Speaker
Description
The properties of hot and/or dense nuclear matter are studied in the laboratory via Heavy-Ion Collisions (HIC) experiments. Of particular interest are the intermediate energy heavy-ion collisions that create strongly interacting matter of moderate temperatures and high densities where interesting structures in the QCD phase diagram such as a first order phase transition from a gas of hadrons to Quark Gluon Plasma or a critical endpoint are conjectured. Such densities and temperatures are also expected to be found in astrophysical phenomena such as binary neutron star mergers and supernova explosions. The experimental measurements are compared with model predictions to extract the underlying properties of the matter created in the collisions. However, the model calculations are often computationally expensive and extremely slow. Therefore, to exploit the full potential of the upcoming HIC experiments, fast simulation methods are necessary. In this work, we present “ParticleGrow”, a novel autoregressive Point cloud generator that can simulate heavy-ion collisions on an event by event basis.

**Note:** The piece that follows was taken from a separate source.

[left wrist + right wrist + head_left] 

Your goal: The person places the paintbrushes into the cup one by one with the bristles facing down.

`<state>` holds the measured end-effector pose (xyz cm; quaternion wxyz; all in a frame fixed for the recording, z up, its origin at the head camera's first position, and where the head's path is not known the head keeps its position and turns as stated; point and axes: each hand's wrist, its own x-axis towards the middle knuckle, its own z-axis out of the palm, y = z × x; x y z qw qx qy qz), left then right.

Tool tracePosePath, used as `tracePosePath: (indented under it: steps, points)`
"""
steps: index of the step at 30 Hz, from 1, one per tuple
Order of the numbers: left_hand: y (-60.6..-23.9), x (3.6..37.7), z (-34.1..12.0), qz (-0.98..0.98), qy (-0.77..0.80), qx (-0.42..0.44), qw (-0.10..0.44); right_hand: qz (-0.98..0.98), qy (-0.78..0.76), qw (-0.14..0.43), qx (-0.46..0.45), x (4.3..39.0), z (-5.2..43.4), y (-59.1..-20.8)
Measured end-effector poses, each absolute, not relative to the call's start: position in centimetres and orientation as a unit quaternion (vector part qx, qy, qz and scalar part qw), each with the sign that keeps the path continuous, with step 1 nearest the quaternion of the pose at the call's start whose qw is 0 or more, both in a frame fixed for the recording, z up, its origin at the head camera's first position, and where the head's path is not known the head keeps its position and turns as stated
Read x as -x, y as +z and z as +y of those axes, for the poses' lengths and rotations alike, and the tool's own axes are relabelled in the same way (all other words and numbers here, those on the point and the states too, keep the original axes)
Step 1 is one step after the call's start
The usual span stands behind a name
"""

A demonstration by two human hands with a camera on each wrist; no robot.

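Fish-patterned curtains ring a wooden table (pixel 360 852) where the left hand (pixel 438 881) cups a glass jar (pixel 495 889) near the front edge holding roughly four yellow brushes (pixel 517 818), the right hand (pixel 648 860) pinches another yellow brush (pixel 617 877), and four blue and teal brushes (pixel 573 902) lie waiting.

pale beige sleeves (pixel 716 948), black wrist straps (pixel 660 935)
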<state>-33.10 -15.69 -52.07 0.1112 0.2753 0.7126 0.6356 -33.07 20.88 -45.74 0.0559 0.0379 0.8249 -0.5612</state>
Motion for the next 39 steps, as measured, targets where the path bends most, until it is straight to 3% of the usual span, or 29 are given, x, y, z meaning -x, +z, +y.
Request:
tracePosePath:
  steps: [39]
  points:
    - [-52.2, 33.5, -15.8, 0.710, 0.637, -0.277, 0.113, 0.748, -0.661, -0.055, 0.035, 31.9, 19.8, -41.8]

Heavy-ion collision events from the microscopic UrQMD model are used to train the generative model. The model built based on the PointGrow algorithm generates the momentum (px,py and pz) and PID ( 7 different hadronic species) , particle by particle in an autoregressive fashion to create a collision event. The distributions of the generated particles and different observables are compared with the UrQMD distributions. It is shown that the generative model can accurately reproduce different observables and effectively capture several underlying correlations in the training data.